Giovanni Cornaro is first mentioned by contemporary records in 1238, when he served as senator of Venice. In that year, he was sent as envoy of the La Serenissima to the Roman Curia of Pope Gregory IX in the subject of trade disputes between Venice and the Republic of Genoa. Thereafter, Cornaro acted as envoy to Frederick II, Holy Roman Emperor, who held his imperial court in Padua then.[2]

He was one of those patricians, who elected Marino Morosini as doge of Venice in 1249. By then, the relationship between the two families, the Cornaros and Morosinis was strong, since Giovanni's sister Agnese married Michele Morosini, the son of Marino. Their marriage produced three children, including Albertino Morosini, a Venetian governor of several provinces in the 13th century, and Tomasina Morosini, who married exiled Hungarian prince Stephen the Posthumous.[2]
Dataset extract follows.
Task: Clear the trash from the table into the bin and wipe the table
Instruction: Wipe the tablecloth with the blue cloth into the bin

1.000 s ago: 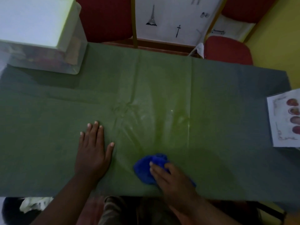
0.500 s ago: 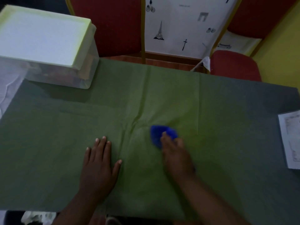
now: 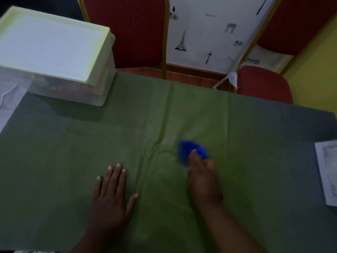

As a representative of Venice, Cornaro attended the Second Council of Lyon in 1274, alongside Paolo da Molino and Pancrazio Malipiero.[2] Andrew III, the son of Giovanni's niece Tomasina, was elected king of Hungary in July 1290. After Andrew consolidated his power by the late summer of 1291, the Republic of Venice decided to send an official delegation to Hungary in September 1291. Giovanni Cornaro, then a Procurator of Saint Mark, was appointed to lead the diplomatic mission and was granted permission to stay for six months in the kingdom by the Great Council of Venice. He was mandated to express the great joy felt over Andrew's accession to the throne, and to achieve the renewal of the treaties over the trade in Dalmatia between the two states. Queen mother Tomasina, who was invited to Hungary by her son, also joined the delegation, which carried gifts and a full crew (servants, chefs, stewards and notaries), along with twenty four horses. The Venetian ships were heading for Zadar, where the delegation of Trogir would have joined them with supplies and the local citizens paid homage to Queen Tomasina on 18 September. However, the ships of the delegation spent a long time wandering off the coast of Dalmatia in the following months, because of the piracy activity of the Šubići, partisans of the rival Angevins. In May 1292, the Great Council instructed the delegation, that if they cannot continue their journey within weeks (it is plausible that they were unable to leave Zadar securely), they should return to the lagoons of Venice.[3][4] The delegation was finally able to continue their journey and Tomasina arrived to Hungary in July 1292.[3]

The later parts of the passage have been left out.